The withdrawal of administrative rights from a person who is suffering from a mental illness is not a sanction, but merely a recognition of the fact that the believer’s condition renders him incapable of exercising those rights. From this you will see that the mental incapacity must be very serious for this step to be taken, and would normally be dependent upon a certification of insanity by medical authorities or confinement in a mental hospital. Again, depending upon the kind of mental illness, such suspension of voting rights may or may not involve non-receipt of Bahá’í newsletters, inability to attend Nineteen Day Feasts, etc.
(Universal House, Lights of Guidance, p. 55)


There may be times when an individual who shows complete indifference to the counsels of the institutions and firm resolution in his or her desire to maintain the status quo has no apparent interest in engaging in the life of the Bahá’í community. In such a case, provided that his or her conduct has no significant bearing on the good name of the Faith, the Assembly may decide to leave the individual to go his or her own way, neither insisting on continued contact nor feeling obliged to impose sanctions. Equally, however, the Assembly need not be anxious about quickly removing the name of the individual from its rolls, given that circumstances change and a person may, over time, decide to mend his or her ways and return to participate in the life of the community.
(Universal House of Justice to a National Spiritual Assembly, April 2013)


We feel that each and every case should be reviewed on its own merits. In some cases it is clear that there is no alternative to the removal of voting rights as in the case of marriage without the consent of parents. In other cases, such as those involving flagrant immorality, the removal of voting rights should be resorted to only in rare cases. If the acts of immorality are not generally known and are discoverable only on investigation, a serious question is raised as to whether this immorality is ‘flagrant‘.
(Universal House of Justice, Lights of Guidance, p. 60)
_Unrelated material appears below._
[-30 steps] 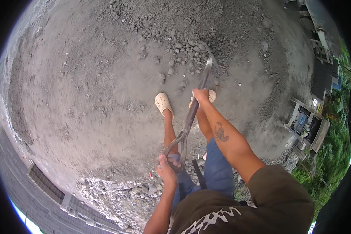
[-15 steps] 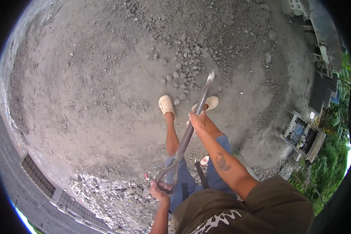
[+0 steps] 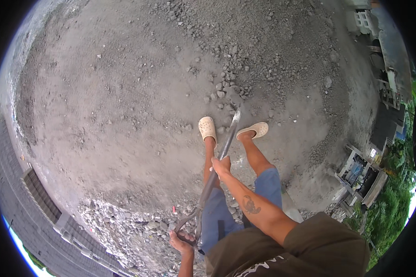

We realize that a great problem is presented by gossip when it occurs in Bahá’í communities, and the poison it can instill into the relationship between the friends. However, deprivation of voting rights is usually of little help in such circumstances and should be resorted to only after other remedies have been tried and failed.
(Universal House of Justice, Lights of Guidance, p. 60)


We think it would be much better for the National Assembly to provide for the proper deepening of the friends and in a loving and patient manner attempt to instill in them a respect for Bahá’í laws. Rash action can dampen the zeal of the community, and this must be avoided at all costs.
(Universal House of Justice, Lights of Guidance, p. 60)


What is at stake is the participation of the individual in those aspects of community life internal to the body of the followers of Bahá’u’lláh’s teachings, not his or her civil rights.
(Universal House of Justice to a National Spiritual Assembly, April 2013)


With reference to the question in your second letter as to what disciplinary action can be take against youth who are not of voting age, it must be remembered that the removal of his voting rights is administrative expulsion. In addition to being deprived of is right to vote, the believer cannot attend Feasts or other meetings for Bahá’ís only; cannot contribute to the Fund; or, cannot have a Bahá’í marriage ceremony. The restrictions against voting would become operative when the young offender reaches voting age.